The major disadvantages of BTX therapy are the need for repeated injections and cost (Gordon, 1999). For example, although BTX significantly reduces pain and improves quality of life for those with spasmodic torticollis, it also markedly increases the costs of care (Brefel-Courbon et al, 2000).
BTX should not be used in isolation but must be part of the patient's overall management.
Side-effects and contraindications
BTX is highly selective in acting on cholinergic cells so, provided it is carefully administered, side-effects are uncommon. Where they occur they many result in, for example, transitory weakness of the treated muscle (Hesse and Mauritz, 1997) and there may be pain at the injection site.
Most side-effects appear to arise from toxin diffusion and action on nearby cells, causing unanticipated but transitory problems for some patients (Delaney, 2002), such as paresis of nearby muscles (Mahant et al, 2000); some of those treated for facial wrinkles may develop new wrinkles adjacent to the treated area (The Times, 2003).
Bhutani (1997) reports that some patients treated with BTX for gastrointestinal disorders developed heartburn, owing to relaxation of the lower oesophageal sphincter, and faecal incontinence may follow treatment of anal fissures. He also shows that oropharyngeal dysphagia may accompany treatment of cervical or oromandibular dystonias; significant reduction in gall bladder emptying may occur for 8-15 days after injection.
Overall, BTX is an effective therapy requiring very small doses of toxin, comparing favourably with many drugs (Erbguth, 1999). However, there are clear contraindications to its use (Box 1).
Implications for nursing
Although BTX therapy is primarily an outpatient procedure, nurses may encounter patients in a range of specialties, so they need to be knowledgeable about its use. BTX is not an isolated therapy, but must be integrated into the patient's total management plan: it is simply an addition to the therapeutic armoury in managing many otherwise intractable conditions. The care required will depend on the nature of the primary disease.

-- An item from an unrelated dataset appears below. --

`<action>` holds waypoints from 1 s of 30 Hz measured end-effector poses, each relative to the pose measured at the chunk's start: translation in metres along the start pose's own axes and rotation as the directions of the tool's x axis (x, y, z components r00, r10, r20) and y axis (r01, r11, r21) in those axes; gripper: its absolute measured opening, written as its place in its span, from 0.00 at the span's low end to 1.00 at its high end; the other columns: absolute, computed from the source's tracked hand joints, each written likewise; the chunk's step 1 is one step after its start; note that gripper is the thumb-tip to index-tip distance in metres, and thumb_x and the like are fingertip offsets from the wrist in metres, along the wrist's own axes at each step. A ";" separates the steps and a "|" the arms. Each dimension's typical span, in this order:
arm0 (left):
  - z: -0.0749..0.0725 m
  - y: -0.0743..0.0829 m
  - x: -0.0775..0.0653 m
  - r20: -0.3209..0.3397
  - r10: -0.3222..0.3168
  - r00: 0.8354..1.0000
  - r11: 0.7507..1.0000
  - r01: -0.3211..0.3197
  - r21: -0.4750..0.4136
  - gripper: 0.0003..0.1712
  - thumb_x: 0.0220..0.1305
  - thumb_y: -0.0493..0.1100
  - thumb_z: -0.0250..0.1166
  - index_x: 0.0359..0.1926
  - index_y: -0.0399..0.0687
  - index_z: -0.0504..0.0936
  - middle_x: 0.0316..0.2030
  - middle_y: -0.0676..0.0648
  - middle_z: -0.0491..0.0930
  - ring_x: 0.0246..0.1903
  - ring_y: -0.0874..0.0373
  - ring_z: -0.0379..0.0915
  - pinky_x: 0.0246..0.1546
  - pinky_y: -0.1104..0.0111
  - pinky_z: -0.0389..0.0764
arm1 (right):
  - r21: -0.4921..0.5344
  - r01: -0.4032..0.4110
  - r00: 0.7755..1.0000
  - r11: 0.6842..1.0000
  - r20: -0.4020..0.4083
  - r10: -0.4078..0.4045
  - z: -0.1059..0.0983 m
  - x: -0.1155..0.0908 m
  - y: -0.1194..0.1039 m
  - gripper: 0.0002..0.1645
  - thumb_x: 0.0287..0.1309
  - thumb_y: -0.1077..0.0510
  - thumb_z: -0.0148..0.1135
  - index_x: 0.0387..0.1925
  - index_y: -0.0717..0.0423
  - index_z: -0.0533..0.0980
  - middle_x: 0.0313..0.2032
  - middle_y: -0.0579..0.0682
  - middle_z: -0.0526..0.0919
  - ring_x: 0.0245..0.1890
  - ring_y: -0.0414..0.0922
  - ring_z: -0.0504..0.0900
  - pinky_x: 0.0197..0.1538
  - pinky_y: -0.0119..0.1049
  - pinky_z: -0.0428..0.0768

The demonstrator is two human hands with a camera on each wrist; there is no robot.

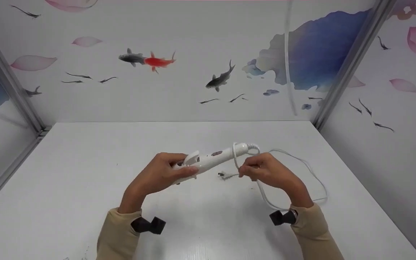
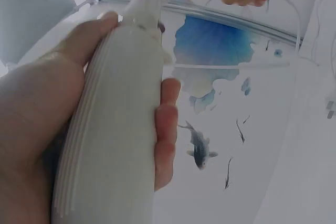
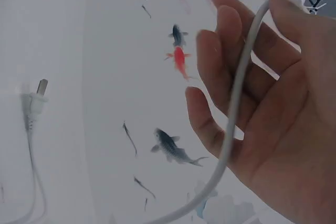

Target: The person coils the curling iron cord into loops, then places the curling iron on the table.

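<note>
My left hand [image 1: 156,176] grips a white curling iron [image 1: 213,161] by its thicker end, thumb along the near side, held above the table. The wrist view shows that ribbed white body [image 2: 118,114] filling the palm, fingers curled round the far side. The handle's cord end points up to the right. Its white cord [image 1: 235,155] crosses round the handle near that end. My right hand [image 1: 271,172] pinches the cord between thumb and forefinger, just below the handle. In the right wrist view the cord [image 3: 239,87] runs down across the palm, with the other fingers loosely bent.
A two-pin plug [image 1: 224,175] lies on the white table [image 1: 85,187], left of my right hand. More cord [image 1: 318,177] loops over the table to the right. A back wall [image 1: 186,90] printed with fish and side panels enclose the table.
</note>
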State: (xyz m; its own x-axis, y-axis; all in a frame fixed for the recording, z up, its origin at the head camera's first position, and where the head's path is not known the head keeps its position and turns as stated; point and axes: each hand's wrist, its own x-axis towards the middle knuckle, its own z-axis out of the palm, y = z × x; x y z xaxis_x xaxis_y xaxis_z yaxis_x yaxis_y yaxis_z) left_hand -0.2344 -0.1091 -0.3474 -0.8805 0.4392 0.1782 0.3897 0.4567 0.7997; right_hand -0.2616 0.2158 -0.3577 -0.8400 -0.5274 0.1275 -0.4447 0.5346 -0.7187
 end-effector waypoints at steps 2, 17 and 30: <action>-0.001 -0.001 -0.002 0.071 0.029 0.997 1.000 -0.028 -0.006 0.14 0.65 0.56 0.68 0.45 0.54 0.87 0.38 0.48 0.83 0.31 0.58 0.74 0.31 0.68 0.77 | 0.012 -0.057 0.998 0.998 -0.020 0.057 0.000 0.000 0.004 0.09 0.65 0.55 0.65 0.36 0.57 0.85 0.31 0.48 0.83 0.31 0.41 0.75 0.40 0.36 0.76; 0.019 -0.001 0.004 0.095 -0.078 0.992 0.944 0.042 0.329 0.19 0.60 0.61 0.70 0.39 0.52 0.89 0.31 0.55 0.84 0.27 0.61 0.68 0.29 0.68 0.69 | -0.093 -0.027 0.991 0.995 -0.134 0.014 0.007 -0.004 -0.025 0.15 0.67 0.46 0.62 0.32 0.50 0.84 0.22 0.42 0.74 0.23 0.37 0.69 0.30 0.29 0.71; 0.005 0.004 0.000 -0.144 -0.133 0.981 0.970 0.159 0.186 0.16 0.62 0.58 0.70 0.42 0.54 0.88 0.35 0.52 0.84 0.34 0.58 0.72 0.33 0.67 0.72 | 0.035 0.139 0.990 0.990 -0.005 -0.139 0.007 -0.004 -0.031 0.17 0.77 0.57 0.48 0.50 0.59 0.81 0.30 0.52 0.83 0.33 0.38 0.81 0.45 0.33 0.79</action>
State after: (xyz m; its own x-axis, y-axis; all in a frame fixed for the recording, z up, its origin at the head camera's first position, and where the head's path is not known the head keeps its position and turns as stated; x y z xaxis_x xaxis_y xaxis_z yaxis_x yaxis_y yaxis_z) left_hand -0.2309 -0.1034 -0.3469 -0.9540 0.2588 0.1511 0.2885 0.6566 0.6969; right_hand -0.2421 0.1973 -0.3410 -0.7716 -0.5932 0.2297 -0.5462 0.4327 -0.7173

In some situations nurses may administer BTX - for example, in ophthalmology (Northern and Yorkshire Regional NHS Modernisation Programme, 2001) and in managing dystonia, where a trained outreach practitioner, administering it in the patient's home, has been shown to provide a service that was as good as and, in some cases, better than that offered by a hospital outpatient clinic (Whitaker et al, 2001). Since many of the conditions for which BTX is used are highly visible and often distressing and/or embarrassing, this offers nurses the chance to provide effective therapy and enhance quality of life for many patients.
BTX is an invasive and expensive treatment, necessitating considerable skill in administration. However, its potency, relative safety and reversible clinical effects make it an attractive option for managing a range of distressing conditions that respond poorly to medical treatments.
Despite this, its use remains controversial, not least because of the limited data on its long-term effects (Misra, 2002), making it crucial to weigh up the potential benefits and risks before using it as part of a patient's treatment.